GitHub already generates an Atom feed for every repo: github.com/trsvax/theTube-content/commits/main.atom. New post, new commit, new feed entry. No RSS file to generate, no separate build step, no feed reader plugin.
The raw file URL is always current: raw.githubusercontent.com/trsvax/theTube-content/main/content/posts/dont-let-your-repo-be-a-junk-drawer.md. The GitHub API lists all posts with metadata. Any service that can read GitHub can subscribe to the content without touching the published site.
The repo is the feed. The question is whether the URL should say so.
Own the feed URL
raw.githubusercontent.com is GitHub's domain. If the repo moves to GitLab or a self-hosted git server, the feed URL breaks. Every subscriber has to update their endpoint.
The fix is a redirect: thetube.today/repo → github.com/trsvax/theTube-content. The published domain owns the identity. The redirect target changes when the host changes. The feed URL never does.
thetube.today/repo is stable. github.com/trsvax/theTube-content is an implementation detail.
The build fires the webhook
The build already knows what changed. After next build, a post-build step diffs HEAD~1 against HEAD, finds new or modified post files, and fires a webhook per changed post — slug, frontmatter fields, event type. One call per post, full context, no parsing required by the receiver.
The receiver doesn't need to understand git. It gets:
{
"slug": "dont-let-your-repo-be-a-junk-drawer",
"bsky": true,
"event": "publish"
}
That's enough to crosspost to Bluesky, send a newsletter, update a search index, or notify a feed aggregator.
The subscriber registry
Who gets called? A JSON file in S3 — private, not in the repo. Subscribers register by calling an endpoint: POST thetube.today/subscribe. A Lambda writes their URL to the registry. The build reads the registry at deploy time and calls each subscriber.
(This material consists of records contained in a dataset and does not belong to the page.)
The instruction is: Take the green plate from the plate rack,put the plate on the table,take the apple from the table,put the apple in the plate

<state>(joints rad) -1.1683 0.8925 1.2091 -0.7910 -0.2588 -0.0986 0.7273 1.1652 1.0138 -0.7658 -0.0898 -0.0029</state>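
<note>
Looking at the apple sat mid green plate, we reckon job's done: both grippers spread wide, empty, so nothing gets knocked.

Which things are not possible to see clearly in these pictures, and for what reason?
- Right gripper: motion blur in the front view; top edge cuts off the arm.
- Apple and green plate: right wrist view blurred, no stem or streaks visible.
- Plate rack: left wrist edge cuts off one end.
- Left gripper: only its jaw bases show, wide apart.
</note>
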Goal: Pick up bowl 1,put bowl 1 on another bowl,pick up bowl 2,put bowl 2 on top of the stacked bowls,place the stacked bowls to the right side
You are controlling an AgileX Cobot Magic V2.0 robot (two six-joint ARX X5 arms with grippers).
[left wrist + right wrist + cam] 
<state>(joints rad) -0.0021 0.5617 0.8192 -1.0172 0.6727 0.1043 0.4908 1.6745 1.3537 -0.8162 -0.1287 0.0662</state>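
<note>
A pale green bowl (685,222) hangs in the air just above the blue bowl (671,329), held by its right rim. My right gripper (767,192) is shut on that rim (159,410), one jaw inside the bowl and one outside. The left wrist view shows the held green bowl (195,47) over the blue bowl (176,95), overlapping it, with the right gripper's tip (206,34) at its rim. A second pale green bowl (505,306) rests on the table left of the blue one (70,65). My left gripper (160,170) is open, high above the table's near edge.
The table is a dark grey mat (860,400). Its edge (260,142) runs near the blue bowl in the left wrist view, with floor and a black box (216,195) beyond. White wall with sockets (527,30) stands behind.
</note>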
Self-service, private, no PR required. The registry is just an S3 file — edit it directly if needed. The subscribe endpoint is the only public surface.
Same pattern as any webhook registry. Just on infrastructure you already own.
What this is
A publishing platform. Content in git, identity on your domain, subscribers self-registering, notifications fired by the build. No third-party feed service, no CMS, no platform dependency.
The pipe that started with a markdown file and a checkout step now reaches from content creation to reader notification. All from static files and a deploy workflow.
The subscribe button
The webhook registry is the infrastructure. The subscribe button is the reader-facing end of the same pipe.
For general readers: a Bluesky crosspost. They follow the account, get notified when a post ships. No webhook, no setup.
For developers: a "Subscribe via webhook" link on the post page — opens a form at thetube.today/subscribe, pre-filled with the site. POST your endpoint URL, the Lambda adds it to the S3 registry, you get called on every new post.
Two audiences, two subscribe paths, one content source. The button on the post page is just the UI for what the build already does.
The journey
prev: the-file-is-the-spec From a chain of observations: why not use the repo URL as the feed? Then own it with a redirect. Then have the build fire per-file webhooks. Then a subscriber registry in S3. Each step followed from the last. "That's a thought" — yes, and now it's a post.